As an exercise in exact copying, transcribe the lines below from the one holding "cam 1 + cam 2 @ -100" through the last, with both ends included and pictures left out.

━━━━━━━━━━━━━━━━

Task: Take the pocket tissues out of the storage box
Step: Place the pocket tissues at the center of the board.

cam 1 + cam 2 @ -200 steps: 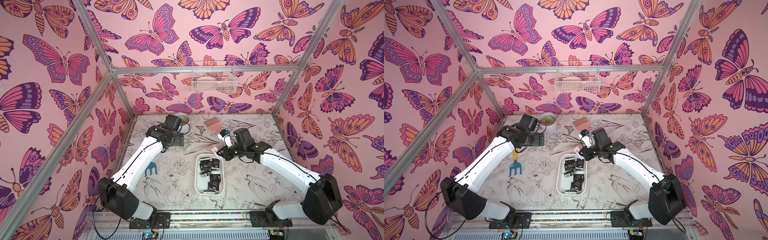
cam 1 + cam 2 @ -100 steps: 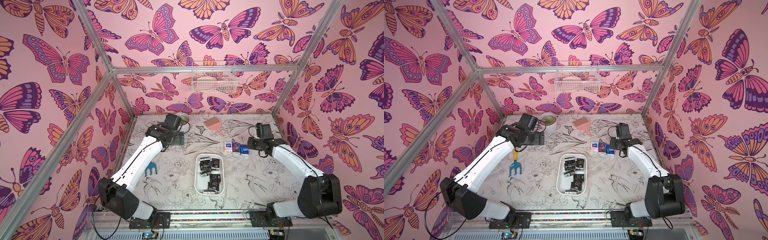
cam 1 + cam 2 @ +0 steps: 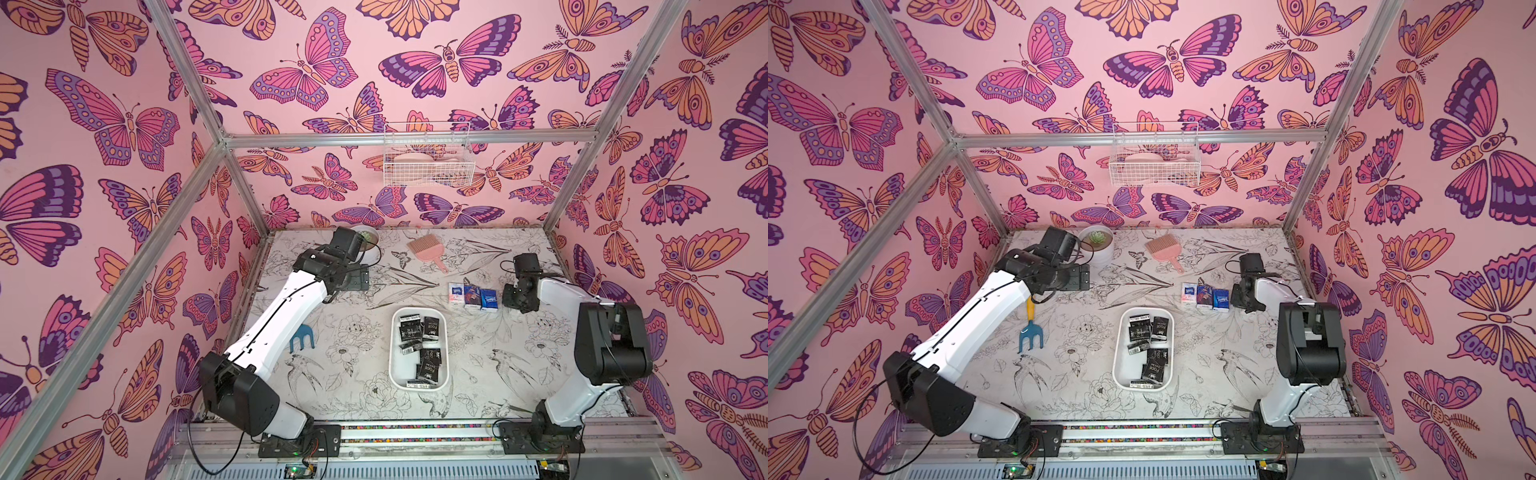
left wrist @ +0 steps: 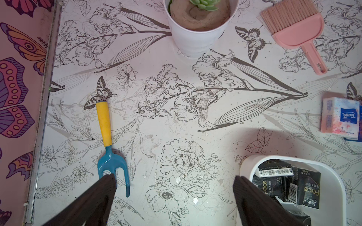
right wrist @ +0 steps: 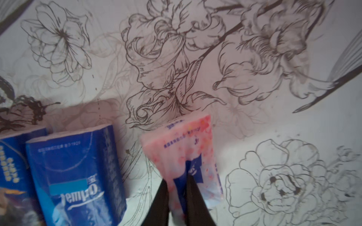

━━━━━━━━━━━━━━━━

◆ Response to the task
cam 1 + cam 2 @ -100 steps: 
cam 1 + cam 2 @ +0 steps: 
left wrist @ +0 steps: 
right wrist @ +0 steps: 

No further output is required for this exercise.